TASK DESCRIPTION
Please repeat the lines below exactly. Begin with the line containing "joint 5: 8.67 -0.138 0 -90" and go on through the line containing "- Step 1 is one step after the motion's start".

□ □ □

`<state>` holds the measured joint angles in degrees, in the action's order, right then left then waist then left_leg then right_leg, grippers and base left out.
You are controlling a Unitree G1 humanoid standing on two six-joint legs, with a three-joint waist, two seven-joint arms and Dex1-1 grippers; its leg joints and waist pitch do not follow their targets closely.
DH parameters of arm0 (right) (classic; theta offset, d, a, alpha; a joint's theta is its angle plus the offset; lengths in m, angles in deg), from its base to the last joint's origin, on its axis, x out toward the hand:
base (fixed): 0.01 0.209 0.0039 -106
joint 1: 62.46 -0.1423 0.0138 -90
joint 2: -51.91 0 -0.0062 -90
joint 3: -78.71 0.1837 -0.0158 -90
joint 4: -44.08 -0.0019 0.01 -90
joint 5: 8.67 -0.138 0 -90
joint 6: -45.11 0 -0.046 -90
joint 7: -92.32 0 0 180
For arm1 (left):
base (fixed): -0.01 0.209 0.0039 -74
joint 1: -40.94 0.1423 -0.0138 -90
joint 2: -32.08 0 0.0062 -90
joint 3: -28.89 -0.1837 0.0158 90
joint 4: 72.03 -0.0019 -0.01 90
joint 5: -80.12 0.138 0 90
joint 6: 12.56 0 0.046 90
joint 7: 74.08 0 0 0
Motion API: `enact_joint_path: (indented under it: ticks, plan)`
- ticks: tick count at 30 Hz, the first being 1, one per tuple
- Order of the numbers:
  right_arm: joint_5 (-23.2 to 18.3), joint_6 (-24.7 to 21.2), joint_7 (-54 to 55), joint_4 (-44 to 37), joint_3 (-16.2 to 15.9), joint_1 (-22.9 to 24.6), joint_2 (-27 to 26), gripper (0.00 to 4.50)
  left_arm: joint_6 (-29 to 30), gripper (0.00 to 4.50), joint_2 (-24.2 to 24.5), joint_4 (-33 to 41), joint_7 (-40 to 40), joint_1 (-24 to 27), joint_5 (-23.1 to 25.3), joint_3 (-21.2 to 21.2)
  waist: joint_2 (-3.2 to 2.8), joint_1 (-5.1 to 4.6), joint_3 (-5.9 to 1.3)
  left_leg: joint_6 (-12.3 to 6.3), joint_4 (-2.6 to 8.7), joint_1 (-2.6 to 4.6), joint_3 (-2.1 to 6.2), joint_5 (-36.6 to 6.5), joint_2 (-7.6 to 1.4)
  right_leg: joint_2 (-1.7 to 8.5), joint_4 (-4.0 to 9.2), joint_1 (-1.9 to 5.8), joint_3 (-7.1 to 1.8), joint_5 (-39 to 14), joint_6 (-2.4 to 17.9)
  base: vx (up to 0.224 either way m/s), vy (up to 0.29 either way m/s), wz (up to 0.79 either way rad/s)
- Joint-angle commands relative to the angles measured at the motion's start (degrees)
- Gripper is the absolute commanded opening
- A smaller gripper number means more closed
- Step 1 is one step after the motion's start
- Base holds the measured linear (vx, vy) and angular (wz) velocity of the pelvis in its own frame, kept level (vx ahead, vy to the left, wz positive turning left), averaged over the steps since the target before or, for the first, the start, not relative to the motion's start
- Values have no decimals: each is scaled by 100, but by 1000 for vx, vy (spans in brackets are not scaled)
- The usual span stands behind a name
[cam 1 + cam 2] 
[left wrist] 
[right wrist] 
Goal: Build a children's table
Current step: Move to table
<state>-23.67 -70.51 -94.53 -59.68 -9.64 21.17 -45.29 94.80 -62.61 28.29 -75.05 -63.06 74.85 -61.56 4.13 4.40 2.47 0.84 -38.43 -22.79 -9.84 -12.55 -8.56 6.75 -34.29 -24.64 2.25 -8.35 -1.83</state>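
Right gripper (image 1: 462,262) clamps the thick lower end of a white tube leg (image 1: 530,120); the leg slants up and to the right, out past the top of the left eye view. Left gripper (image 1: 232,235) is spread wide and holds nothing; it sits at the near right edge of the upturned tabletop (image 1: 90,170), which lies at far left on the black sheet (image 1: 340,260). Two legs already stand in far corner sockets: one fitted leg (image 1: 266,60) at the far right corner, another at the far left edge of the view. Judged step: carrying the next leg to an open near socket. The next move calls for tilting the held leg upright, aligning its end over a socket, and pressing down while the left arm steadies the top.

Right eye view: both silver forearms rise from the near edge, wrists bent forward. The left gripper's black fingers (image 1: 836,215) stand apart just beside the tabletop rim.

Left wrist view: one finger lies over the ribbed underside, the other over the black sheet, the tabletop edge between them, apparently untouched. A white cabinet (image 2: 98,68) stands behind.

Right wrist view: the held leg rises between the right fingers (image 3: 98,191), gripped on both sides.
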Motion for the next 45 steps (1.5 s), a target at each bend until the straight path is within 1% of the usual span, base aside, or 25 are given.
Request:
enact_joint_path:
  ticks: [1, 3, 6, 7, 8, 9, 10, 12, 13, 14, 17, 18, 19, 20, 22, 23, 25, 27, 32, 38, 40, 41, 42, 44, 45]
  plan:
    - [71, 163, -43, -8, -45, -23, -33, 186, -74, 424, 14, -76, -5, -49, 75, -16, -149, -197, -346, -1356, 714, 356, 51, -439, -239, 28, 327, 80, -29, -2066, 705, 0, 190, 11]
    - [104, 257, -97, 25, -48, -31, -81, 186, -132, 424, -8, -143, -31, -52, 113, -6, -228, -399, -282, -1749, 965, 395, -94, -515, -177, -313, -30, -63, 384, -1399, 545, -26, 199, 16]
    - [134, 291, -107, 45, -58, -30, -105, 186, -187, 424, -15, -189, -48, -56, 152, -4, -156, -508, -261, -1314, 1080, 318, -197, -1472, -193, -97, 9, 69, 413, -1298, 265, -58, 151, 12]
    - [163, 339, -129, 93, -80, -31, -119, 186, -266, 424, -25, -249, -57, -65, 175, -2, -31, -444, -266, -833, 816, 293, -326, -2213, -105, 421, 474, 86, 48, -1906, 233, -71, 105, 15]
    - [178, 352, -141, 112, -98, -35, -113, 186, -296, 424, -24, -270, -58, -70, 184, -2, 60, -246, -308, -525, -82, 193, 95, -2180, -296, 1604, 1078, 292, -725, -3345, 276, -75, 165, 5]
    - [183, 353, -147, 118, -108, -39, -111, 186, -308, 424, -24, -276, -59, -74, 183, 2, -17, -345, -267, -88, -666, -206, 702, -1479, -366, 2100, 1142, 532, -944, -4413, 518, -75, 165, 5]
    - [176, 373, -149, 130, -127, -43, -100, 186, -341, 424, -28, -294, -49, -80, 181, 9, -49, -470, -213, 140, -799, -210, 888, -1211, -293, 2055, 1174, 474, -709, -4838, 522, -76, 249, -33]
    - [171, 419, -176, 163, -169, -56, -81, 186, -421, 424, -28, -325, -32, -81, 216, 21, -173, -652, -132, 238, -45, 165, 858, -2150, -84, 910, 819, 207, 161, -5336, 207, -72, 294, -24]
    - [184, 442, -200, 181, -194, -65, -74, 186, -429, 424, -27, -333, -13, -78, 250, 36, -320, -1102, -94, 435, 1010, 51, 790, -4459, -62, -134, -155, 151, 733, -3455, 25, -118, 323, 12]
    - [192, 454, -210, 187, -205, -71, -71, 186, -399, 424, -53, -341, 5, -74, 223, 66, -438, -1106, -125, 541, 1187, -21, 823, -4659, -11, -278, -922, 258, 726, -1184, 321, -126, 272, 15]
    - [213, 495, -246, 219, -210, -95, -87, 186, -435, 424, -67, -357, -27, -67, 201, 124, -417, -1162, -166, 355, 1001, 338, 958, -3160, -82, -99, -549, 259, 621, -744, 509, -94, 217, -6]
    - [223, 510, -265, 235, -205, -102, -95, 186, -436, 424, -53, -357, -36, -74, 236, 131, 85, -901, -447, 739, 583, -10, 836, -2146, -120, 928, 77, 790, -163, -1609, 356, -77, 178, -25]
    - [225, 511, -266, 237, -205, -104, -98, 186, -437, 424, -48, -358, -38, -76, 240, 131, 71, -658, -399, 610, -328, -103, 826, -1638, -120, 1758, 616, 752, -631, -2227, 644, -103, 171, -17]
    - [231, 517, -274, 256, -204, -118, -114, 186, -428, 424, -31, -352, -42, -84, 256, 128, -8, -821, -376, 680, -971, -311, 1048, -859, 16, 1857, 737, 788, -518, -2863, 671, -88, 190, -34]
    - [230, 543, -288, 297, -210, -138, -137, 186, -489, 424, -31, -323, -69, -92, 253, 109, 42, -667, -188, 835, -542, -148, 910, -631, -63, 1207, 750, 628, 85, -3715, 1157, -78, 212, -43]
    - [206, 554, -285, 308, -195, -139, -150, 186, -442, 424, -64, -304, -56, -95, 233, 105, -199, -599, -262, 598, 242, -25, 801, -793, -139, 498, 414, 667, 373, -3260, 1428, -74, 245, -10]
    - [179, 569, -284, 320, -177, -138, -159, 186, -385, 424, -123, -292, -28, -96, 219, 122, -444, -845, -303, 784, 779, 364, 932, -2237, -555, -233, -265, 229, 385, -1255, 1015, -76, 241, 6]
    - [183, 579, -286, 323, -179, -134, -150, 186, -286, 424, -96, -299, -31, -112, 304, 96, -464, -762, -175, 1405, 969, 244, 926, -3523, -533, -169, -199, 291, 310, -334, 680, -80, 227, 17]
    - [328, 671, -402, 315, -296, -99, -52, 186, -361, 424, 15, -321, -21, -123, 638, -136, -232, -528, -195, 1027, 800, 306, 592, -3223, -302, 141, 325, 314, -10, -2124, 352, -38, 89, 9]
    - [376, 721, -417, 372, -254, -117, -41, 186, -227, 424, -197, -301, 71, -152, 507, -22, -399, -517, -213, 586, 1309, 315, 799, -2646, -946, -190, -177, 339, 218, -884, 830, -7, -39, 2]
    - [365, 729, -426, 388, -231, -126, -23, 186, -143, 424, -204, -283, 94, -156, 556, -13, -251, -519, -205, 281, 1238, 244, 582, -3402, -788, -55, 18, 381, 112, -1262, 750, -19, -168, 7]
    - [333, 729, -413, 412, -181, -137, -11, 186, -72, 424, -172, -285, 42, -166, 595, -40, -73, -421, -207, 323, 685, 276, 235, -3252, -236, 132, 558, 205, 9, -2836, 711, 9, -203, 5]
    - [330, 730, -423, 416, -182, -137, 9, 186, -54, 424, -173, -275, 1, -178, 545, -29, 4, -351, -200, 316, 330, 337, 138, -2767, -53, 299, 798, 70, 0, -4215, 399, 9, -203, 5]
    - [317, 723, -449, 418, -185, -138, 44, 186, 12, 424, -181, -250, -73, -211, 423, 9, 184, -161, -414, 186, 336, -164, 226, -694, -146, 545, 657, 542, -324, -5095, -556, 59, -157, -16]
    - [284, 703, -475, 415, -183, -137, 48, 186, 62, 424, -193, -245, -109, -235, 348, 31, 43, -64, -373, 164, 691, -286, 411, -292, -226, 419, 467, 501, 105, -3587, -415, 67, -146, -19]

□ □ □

ANSWER SPACE
joint 5: 8.67 -0.138 0 -90
joint 6: -45.11 0 -0.046 -90
joint 7: -92.32 0 0 180
For arm1 (left):
base (fixed): -0.01 0.209 0.0039 -74
joint 1: -40.94 0.1423 -0.0138 -90
joint 2: -32.08 0 0.0062 -90
joint 3: -28.89 -0.1837 0.0158 90
joint 4: 72.03 -0.0019 -0.01 90
joint 5: -80.12 0.138 0 90
joint 6: 12.56 0 0.046 90
joint 7: 74.08 0 0 0
Motion API: `enact_joint_path: (indented under it: ticks, plan)`
- ticks: tick count at 30 Hz, the first being 1, one per tuple
- Order of the numbers:
  right_arm: joint_5 (-23.2 to 18.3), joint_6 (-24.7 to 21.2), joint_7 (-54 to 55), joint_4 (-44 to 37), joint_3 (-16.2 to 15.9), joint_1 (-22.9 to 24.6), joint_2 (-27 to 26), gripper (0.00 to 4.50)
  left_arm: joint_6 (-29 to 30), gripper (0.00 to 4.50), joint_2 (-24.2 to 24.5), joint_4 (-33 to 41), joint_7 (-40 to 40), joint_1 (-24 to 27), joint_5 (-23.1 to 25.3), joint_3 (-21.2 to 21.2)
  waist: joint_2 (-3.2 to 2.8), joint_1 (-5.1 to 4.6), joint_3 (-5.9 to 1.3)
  left_leg: joint_6 (-12.3 to 6.3), joint_4 (-2.6 to 8.7), joint_1 (-2.6 to 4.6), joint_3 (-2.1 to 6.2), joint_5 (-36.6 to 6.5), joint_2 (-7.6 to 1.4)
  right_leg: joint_2 (-1.7 to 8.5), joint_4 (-4.0 to 9.2), joint_1 (-1.9 to 5.8), joint_3 (-7.1 to 1.8), joint_5 (-39 to 14), joint_6 (-2.4 to 17.9)
  base: vx (up to 0.224 either way m/s), vy (up to 0.29 either way m/s), wz (up to 0.79 either way rad/s)
- Joint-angle commands relative to the angles measured at the motion's start (degrees)
- Gripper is the absolute commanded opening
- A smaller gripper number means more closed
- Step 1 is one step after the motion's start

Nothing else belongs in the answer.